Eminim yargı bu suç duyurusunu dikkate alacak… Sanıkları, çoktan terhis, kimi işsizliğe, kimi yoksulluğa, kimi pişmanlığa, kimi korkuya karışmış erlerden ibaret tutmayacak!

Önceki iktidarın Ceza ve Tevkifevleri Genel Müdürü; AKP’nin madalyayla HSYK Üyesi yaptığı Sayın Ertosun bizzat bağımsız mahkeme kararlı tekzipte suç duyurusunu nasıl yaptı: “Hayata Dönüş Operasyonu… üst düzey bir siyasi karar sonucunda, Devletin ilgili tüm makam ve birimlerinin katılımıyla uygulamaya konulmuştur. Genel müdür olarak tek başıma karar veremeyeceğimin bilinmesi gerektiğini düşünüyorum.”

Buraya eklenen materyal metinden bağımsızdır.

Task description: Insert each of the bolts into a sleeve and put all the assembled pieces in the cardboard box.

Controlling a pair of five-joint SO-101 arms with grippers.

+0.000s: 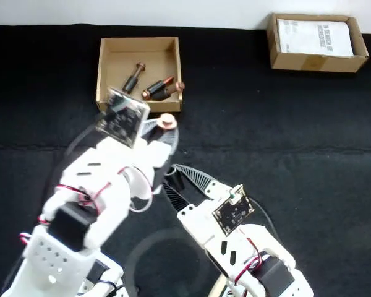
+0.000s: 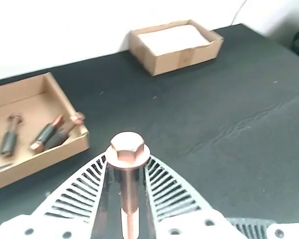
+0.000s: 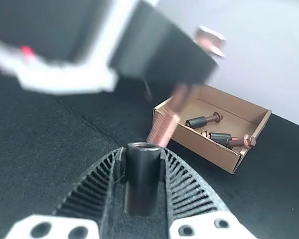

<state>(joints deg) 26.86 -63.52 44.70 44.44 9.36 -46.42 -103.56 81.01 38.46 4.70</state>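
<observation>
Over the black table, near the cardboard box: clenching the bolt in the left gripper, grasping the sleeve in the right gripper, holding the tip at its mouth; likely needing squaring up before pushing.

The arms are white plastic with black motor blocks and red cables. Each wrist carries a circuit board; the fingers are dark, ribbed wedges.
</observation>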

Daha geçenlerde, dönemin tanığı, infaz koruma memuru, Tüm Yargı Sen kurucu ve yöneticisi Ali Yazıcı, Fatih Altaylı’ya ne anlatmıştı: “O dönem, F tipi projesinin büyük gerginlik yaratacağını Genel Müdür Ertosun’a anlattım. Ama ısrarlıydı: ‘Ali Bey, bu proje yapılacak. Biz bu ülkede bir düşünceyi yok etmek istiyoruz dedi’…

Bu tanıklığı da, Sayın Ertosun’un “suç duyurusu”nu dikkate alacak yüce yargının dikkatine sunuyorum. Tabii, sanık erlerin avukatlarının ve öldürülmüş, sakat bırakılmış onca kişinin müdahil avukatlarının da!

Sayın Ertosun’un dediği gibi hafifletici sebep de var: “Ölüm oruçları bitmiştir.”

 O “kanuna uygun” günleri, tüm duygusallığıyla bize şöyle anlatıyor: “Cezaevlerinde yaptığım çalışmalarla ülkemizin dünyaya tanıtılmasında ve Devletimizin yüceltilmesinde gösterdiğim üstün başarıdan dolayı, 2933 Madalya ve Nişanlar Kanunu gereğince, Bakanlar Kurulunun önerisi üzerine Cumhurbaşkanımızın tevcihi ile tarafıma Türkiye Cumhuriyeti Devlet Üstün Hizmet Madalyası verilmiştir.”

Ne diyeyim… 30 insanın öldürülmesi, 150 kadarının ölüme itilmesi, onca sakat ve hastayla ülkemizi hakikaten dünyaya tanıtıp büyük harfli Devleti yüceltene madalya “demokrat AKP”ye ön kapak olsun! Sırf AKP ile çatıştılar diye, “Biz bir düşünceyi yok etmek istiyoruz” diyebilen “terminatörler”i “cumhuriyetçi, solcu” sananlara da arka kapak olsun!

Dilerim, Sayın Suç Duyurusu kabul olsun!”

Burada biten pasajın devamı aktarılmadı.